Quote from: pineywoods on March 17, 2012, 10:46:54 AMPut a good heavy flat washer under each nut, problem solved.
Mine have washers under them. You're thinking once I get close,,,, the other side moves causing the band to travel too far to the other side? Something of that nature is surely happening. I even took down the bandwheels and took the grinder to where the pillow blocks contact the carriage. Wanted to make sure I had the best surfaces mating together so they didn't travel.
I'm seriously runnin out of ideas. haven't worked on it in a week because I'm lost for ideas to try.
Got welder? Weld a 3/8 nut to the frame adjacent to end of each pillow block. Both ends even better. Then you can have an adjuster bolt (s) for each block,allows minute adjustments of pillow blocks.
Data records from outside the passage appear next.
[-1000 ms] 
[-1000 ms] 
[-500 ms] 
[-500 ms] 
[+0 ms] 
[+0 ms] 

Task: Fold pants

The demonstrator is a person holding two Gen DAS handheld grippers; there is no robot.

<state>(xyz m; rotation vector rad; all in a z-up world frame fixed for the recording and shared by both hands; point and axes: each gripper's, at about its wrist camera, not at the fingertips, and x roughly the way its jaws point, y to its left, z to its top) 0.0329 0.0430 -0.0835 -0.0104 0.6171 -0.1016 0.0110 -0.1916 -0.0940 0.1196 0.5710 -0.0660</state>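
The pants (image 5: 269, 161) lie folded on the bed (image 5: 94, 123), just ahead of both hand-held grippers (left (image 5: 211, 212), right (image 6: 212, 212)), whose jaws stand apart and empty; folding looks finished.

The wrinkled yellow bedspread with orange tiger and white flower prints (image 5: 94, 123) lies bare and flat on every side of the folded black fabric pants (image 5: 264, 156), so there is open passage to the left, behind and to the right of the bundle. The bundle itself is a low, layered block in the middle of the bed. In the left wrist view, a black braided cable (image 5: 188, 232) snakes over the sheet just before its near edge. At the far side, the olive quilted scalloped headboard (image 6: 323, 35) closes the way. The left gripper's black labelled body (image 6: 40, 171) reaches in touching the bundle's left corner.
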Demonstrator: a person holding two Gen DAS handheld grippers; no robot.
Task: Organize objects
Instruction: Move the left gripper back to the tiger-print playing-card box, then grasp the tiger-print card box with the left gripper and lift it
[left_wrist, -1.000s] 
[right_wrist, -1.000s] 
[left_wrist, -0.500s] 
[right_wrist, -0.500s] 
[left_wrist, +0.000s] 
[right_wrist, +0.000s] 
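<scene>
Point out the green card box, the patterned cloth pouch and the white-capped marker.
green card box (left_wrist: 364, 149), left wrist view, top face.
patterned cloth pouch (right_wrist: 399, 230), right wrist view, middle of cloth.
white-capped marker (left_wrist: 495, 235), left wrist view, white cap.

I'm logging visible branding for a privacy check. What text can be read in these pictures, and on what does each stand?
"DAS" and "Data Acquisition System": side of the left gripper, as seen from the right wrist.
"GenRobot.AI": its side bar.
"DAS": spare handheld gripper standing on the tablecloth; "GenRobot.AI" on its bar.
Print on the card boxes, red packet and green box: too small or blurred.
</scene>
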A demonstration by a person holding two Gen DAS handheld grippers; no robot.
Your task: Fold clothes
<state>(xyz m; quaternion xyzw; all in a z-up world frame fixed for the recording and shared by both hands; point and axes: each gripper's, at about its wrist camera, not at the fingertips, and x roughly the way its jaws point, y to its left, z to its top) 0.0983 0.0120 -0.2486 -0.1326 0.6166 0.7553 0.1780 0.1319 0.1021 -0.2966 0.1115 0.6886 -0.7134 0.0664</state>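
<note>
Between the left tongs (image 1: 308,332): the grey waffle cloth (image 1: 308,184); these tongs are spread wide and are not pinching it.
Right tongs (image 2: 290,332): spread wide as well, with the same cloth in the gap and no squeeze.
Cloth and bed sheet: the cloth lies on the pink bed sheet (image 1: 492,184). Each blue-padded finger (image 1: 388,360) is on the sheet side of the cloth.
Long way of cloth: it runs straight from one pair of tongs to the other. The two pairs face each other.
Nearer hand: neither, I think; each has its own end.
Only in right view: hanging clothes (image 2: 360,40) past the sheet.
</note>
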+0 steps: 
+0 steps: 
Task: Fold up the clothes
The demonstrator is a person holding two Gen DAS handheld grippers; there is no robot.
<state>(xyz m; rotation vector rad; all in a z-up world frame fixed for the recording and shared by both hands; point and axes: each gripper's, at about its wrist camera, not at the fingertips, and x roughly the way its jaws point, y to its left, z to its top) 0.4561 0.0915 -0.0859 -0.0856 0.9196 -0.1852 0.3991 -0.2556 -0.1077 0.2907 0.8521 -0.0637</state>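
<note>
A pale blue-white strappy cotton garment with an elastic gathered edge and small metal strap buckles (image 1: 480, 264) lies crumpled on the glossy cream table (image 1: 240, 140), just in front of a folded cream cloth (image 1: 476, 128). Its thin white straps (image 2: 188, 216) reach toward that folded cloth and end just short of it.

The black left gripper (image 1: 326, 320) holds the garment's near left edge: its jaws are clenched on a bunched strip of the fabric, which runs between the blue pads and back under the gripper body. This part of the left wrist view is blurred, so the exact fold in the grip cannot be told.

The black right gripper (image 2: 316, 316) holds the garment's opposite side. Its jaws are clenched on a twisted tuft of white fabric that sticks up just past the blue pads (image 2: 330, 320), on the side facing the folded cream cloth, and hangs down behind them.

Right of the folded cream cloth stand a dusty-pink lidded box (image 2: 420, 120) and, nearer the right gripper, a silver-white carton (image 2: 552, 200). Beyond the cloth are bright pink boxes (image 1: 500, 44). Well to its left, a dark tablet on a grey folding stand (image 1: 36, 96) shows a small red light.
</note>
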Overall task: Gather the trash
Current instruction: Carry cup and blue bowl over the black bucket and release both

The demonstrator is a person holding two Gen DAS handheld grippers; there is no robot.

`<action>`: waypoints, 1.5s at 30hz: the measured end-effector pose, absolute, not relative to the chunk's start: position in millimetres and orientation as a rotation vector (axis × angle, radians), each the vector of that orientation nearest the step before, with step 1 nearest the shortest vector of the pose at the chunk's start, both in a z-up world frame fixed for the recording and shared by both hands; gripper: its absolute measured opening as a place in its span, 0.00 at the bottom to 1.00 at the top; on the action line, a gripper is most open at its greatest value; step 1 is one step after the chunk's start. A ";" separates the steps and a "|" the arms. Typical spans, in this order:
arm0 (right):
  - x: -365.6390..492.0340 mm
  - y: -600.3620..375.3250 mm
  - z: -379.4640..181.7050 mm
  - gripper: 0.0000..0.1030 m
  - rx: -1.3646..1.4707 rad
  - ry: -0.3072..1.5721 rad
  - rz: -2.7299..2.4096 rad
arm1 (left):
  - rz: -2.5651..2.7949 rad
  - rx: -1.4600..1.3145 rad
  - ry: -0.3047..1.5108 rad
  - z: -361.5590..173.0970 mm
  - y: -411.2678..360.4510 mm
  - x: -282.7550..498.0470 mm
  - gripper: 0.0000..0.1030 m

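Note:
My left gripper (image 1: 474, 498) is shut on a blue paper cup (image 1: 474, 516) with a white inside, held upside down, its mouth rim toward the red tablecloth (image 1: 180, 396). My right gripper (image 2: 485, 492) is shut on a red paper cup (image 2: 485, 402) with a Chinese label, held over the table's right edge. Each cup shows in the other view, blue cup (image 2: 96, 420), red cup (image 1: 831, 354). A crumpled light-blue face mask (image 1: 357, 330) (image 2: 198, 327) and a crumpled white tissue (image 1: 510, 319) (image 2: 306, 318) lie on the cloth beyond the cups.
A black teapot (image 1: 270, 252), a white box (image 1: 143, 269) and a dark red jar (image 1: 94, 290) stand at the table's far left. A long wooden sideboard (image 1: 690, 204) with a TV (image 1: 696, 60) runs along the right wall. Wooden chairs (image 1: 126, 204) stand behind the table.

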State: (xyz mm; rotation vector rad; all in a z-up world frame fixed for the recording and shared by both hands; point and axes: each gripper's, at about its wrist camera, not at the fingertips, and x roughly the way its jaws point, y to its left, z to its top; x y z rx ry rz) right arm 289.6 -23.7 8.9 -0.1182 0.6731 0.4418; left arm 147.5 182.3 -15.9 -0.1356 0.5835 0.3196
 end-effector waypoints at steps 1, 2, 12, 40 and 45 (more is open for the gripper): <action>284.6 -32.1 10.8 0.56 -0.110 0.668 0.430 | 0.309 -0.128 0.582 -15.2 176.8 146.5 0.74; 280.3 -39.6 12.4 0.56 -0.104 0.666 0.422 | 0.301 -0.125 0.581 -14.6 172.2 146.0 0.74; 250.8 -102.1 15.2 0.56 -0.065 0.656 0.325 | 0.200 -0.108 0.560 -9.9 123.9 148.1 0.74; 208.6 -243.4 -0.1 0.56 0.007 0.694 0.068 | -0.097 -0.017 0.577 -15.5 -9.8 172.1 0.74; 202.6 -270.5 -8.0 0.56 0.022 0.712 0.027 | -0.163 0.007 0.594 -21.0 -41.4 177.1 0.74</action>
Do you currently back off tension then tap pillow block or what?
Quote from: coastlogger on March 17, 2012, 11:46:33 AM
Got welder? Weld a 3/8 nut to the frame adjacent to end of each pillow block. Both ends even better. Then you can have an adjuster bolt (s) for each block,allows minute adjustments of pillow blocks.
Do you currently back off tension then tap pillow block or what?
When you say each pillow block do you mean all four?
Typically I've had the mill running at about half speed and just tap lightly as it runs. It works great until it's close then it dives off the other side.
Thanks for the help.
"close then it dives off the other side" sounds like you don't have any crown in the wheels for the band to seek center.
I would consider doing the adjuster screws just on the idler side pb's,rely on moving shaft in/out on the drive side. That is kind of how mine is set up .All 4 would be even better but more work.
Good point about the crown. Maybe try a different kind of belt? I use Gates, seem to work fine. One thing I do know is that if you put your old belts back on and you get them reversed from how they were it makes things"interesting"
clgr
I'm curious how you are moving the bearings without loosening the bolts? Does it take a 'tap' or a 'whack'? Maybe it's not an issue, but seems that if they move that easy, the tracking won't stay put anyway. I agree to take the time to install the adjusters.
Quote from: eastberkshirecustoms on March 17, 2012, 02:23:34 PM
I'm curious how you are moving the bearings without loosening the bolts? Does it take a 'tap' or a 'whack'? Maybe it's not an issue, but seems that if they move that easy, the tracking won't stay put anyway. I agree to take the time to install the adjusters.
Yes, it takes a good shot from the shop hammer. I just keep tapping away until it's there, but like I said, once close it dives off the other side.
I think I see what is going on. Didnt quite understand how you were doing it. By hitting it while band is under tension it will go past centre just like you say it does. Youd have more luck IMO if you slacked off band, loosened bolts a bit, tap until slight movement is detected,(need a scribed reference mark on frame) tighten bolts ,tension band,and observe results. The prev. mentioned adjuster bolts will be better yet but IMO you will always have to go thru the slack off, loosen, adjust, tighten ,try, sequence with this type of setup.
Hale,I hope you don't have the band running when your working around tapping bearings,that would be extremly dangerous. Pull the band around with the engine stopped.Good advice given about adjusters. Frank C.
Quote from: bandmiller2 on March 17, 2012, 09:49:33 PM
Hale,I hope you don't have the band running when your working around tapping bearings,that would be extremly dangerous. Pull the band around with the engine stopped.Good advice given about adjusters. Frank C.
Yes, I've thrown caution to the wind because I'm about as frustrated as I can get. Sometimes I'll use a bar so I don't have to get too close. Most times just stay to the side as far as I can.
I'd suggest pulling that caution back from the wind. Getting frustrated is no reason to get yourself carved up!